Task instructions -
Which lines in the records below include the word "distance"? Report each of them in full.

Entries shown -
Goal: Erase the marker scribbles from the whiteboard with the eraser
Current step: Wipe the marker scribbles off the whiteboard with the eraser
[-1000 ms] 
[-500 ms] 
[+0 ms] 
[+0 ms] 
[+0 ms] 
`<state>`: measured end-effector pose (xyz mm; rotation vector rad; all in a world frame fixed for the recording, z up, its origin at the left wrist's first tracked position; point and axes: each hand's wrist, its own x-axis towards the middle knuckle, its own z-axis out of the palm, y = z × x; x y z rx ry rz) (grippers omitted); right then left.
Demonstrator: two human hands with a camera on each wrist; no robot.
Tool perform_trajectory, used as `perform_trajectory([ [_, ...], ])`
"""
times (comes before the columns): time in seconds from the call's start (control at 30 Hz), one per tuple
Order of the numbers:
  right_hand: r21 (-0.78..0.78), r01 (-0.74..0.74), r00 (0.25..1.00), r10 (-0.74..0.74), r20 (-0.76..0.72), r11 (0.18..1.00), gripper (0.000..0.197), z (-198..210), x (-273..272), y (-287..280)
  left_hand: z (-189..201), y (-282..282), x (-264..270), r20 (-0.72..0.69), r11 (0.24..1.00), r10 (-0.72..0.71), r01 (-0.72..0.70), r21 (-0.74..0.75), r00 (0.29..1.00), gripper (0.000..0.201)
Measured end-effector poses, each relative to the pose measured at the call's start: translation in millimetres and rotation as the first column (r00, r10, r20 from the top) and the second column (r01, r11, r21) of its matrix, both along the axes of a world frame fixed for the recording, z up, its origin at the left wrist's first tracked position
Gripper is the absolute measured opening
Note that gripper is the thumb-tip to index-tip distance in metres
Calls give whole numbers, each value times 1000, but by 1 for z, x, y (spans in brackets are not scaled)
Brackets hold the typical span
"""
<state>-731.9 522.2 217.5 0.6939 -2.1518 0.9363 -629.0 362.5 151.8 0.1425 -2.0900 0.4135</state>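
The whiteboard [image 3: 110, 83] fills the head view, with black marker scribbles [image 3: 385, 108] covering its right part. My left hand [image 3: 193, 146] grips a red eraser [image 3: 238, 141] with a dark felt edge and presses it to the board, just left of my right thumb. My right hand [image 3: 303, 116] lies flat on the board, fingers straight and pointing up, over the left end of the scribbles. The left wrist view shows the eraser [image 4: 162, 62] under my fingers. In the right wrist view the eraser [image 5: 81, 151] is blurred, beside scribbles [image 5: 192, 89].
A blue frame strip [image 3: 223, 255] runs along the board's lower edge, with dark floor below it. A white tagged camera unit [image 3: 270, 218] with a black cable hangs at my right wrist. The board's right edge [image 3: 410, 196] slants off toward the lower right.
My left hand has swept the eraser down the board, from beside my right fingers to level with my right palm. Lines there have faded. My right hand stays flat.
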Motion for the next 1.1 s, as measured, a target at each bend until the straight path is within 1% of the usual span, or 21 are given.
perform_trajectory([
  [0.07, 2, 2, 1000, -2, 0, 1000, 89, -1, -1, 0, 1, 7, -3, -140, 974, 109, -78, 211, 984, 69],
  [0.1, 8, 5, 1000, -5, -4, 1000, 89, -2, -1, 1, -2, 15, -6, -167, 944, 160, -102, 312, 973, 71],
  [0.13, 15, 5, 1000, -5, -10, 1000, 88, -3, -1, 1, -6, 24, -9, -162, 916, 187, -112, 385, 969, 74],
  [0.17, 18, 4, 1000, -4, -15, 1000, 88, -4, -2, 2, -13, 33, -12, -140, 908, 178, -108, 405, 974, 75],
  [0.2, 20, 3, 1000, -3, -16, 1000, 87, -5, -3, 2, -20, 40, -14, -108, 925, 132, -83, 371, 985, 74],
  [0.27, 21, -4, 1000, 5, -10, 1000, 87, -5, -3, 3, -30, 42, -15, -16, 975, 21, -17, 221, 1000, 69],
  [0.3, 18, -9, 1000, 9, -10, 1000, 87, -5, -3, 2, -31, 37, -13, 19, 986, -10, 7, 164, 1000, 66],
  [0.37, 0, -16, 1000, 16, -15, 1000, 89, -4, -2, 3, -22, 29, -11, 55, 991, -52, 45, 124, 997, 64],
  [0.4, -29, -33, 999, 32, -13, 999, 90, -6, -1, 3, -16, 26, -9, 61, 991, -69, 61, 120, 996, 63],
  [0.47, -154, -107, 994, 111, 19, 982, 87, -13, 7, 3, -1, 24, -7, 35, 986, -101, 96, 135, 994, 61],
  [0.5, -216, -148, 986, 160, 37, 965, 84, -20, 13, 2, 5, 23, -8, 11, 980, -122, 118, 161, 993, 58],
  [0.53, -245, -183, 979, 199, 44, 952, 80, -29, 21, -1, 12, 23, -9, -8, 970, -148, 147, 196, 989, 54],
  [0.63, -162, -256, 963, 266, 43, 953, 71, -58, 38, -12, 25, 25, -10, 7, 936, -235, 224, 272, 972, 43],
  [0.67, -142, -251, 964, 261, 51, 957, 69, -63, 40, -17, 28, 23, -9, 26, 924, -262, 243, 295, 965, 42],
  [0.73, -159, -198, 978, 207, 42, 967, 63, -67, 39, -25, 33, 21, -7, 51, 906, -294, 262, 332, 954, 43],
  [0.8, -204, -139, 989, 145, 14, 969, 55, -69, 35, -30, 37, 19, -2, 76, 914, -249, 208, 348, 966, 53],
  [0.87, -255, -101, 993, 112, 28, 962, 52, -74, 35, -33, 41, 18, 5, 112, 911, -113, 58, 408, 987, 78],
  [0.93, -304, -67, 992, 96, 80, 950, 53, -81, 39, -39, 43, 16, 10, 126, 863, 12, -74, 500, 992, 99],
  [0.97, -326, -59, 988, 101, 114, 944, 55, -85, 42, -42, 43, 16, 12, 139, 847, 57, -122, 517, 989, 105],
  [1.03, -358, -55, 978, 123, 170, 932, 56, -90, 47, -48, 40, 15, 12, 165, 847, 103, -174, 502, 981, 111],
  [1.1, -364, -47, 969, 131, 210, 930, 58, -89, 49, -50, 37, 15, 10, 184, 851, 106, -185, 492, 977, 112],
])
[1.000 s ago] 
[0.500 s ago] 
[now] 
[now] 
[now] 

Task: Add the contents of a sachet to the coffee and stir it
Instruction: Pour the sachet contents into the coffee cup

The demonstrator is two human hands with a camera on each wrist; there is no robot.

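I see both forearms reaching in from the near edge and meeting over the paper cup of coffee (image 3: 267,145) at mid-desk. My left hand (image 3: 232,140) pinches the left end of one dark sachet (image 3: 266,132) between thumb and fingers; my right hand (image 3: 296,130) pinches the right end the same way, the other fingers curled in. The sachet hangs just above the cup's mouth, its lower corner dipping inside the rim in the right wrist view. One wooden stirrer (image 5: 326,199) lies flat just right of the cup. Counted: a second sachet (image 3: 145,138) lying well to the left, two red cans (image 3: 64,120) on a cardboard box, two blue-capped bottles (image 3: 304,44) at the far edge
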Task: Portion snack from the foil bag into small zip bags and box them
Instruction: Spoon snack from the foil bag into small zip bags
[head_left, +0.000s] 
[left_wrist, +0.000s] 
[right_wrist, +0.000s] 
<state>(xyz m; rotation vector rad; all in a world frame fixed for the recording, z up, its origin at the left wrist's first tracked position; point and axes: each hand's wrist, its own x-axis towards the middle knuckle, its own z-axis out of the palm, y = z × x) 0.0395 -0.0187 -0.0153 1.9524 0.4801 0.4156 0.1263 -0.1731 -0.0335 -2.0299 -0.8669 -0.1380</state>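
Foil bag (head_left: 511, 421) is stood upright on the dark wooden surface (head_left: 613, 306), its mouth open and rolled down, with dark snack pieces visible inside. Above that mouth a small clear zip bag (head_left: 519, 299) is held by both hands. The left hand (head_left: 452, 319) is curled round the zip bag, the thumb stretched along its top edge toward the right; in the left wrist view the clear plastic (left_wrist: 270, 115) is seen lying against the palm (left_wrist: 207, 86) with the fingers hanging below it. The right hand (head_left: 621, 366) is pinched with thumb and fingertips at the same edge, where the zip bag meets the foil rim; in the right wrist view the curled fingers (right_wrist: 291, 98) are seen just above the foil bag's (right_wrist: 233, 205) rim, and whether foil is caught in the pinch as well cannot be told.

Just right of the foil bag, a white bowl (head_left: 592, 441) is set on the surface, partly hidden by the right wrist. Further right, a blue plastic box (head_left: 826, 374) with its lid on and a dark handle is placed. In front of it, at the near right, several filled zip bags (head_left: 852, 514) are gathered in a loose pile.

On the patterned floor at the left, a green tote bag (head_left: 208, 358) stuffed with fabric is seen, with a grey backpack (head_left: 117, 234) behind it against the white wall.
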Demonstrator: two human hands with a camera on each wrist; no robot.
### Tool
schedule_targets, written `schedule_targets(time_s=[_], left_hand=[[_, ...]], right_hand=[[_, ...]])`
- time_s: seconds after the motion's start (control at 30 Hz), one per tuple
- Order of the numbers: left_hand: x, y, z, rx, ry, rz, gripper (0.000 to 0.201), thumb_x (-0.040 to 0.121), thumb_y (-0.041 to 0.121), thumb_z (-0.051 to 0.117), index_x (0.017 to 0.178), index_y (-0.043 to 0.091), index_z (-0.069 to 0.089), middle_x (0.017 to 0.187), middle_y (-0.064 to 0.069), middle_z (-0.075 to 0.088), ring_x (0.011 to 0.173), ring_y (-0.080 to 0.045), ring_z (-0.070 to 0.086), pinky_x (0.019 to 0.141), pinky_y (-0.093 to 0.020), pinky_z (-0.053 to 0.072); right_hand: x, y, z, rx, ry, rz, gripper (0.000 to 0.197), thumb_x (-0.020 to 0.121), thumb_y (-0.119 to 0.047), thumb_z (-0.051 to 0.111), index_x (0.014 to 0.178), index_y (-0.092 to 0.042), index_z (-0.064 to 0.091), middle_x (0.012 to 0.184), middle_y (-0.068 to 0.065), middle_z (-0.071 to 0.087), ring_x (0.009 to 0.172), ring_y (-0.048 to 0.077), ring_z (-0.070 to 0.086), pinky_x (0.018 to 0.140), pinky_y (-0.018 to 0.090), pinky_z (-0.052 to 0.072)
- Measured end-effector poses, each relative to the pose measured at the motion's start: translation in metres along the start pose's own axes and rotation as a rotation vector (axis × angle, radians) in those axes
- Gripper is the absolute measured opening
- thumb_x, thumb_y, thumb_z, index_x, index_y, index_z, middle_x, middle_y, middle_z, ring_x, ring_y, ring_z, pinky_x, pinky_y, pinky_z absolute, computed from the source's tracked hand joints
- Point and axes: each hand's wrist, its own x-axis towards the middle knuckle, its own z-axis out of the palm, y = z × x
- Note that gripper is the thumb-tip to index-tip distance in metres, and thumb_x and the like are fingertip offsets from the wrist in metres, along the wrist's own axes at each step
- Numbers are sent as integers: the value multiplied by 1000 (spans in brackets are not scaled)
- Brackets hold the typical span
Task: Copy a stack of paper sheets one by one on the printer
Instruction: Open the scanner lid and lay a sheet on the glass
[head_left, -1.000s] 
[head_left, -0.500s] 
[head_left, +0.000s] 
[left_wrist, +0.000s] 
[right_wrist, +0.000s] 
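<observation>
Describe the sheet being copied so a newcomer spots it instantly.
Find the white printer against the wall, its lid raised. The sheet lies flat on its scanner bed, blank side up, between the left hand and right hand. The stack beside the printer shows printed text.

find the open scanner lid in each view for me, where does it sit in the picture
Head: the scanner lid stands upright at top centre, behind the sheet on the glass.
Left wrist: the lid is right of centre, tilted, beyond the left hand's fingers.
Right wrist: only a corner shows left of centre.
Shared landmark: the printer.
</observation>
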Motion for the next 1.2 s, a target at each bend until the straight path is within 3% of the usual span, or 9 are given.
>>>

Written response -
Note that gripper is the thumb-tip to index-tip distance in metres
- Note that gripper is the thumb-tip to index-tip distance in metres, and thumb_x and the like are fingertip offsets from the wrist in metres, along the wrist's own axes at each step

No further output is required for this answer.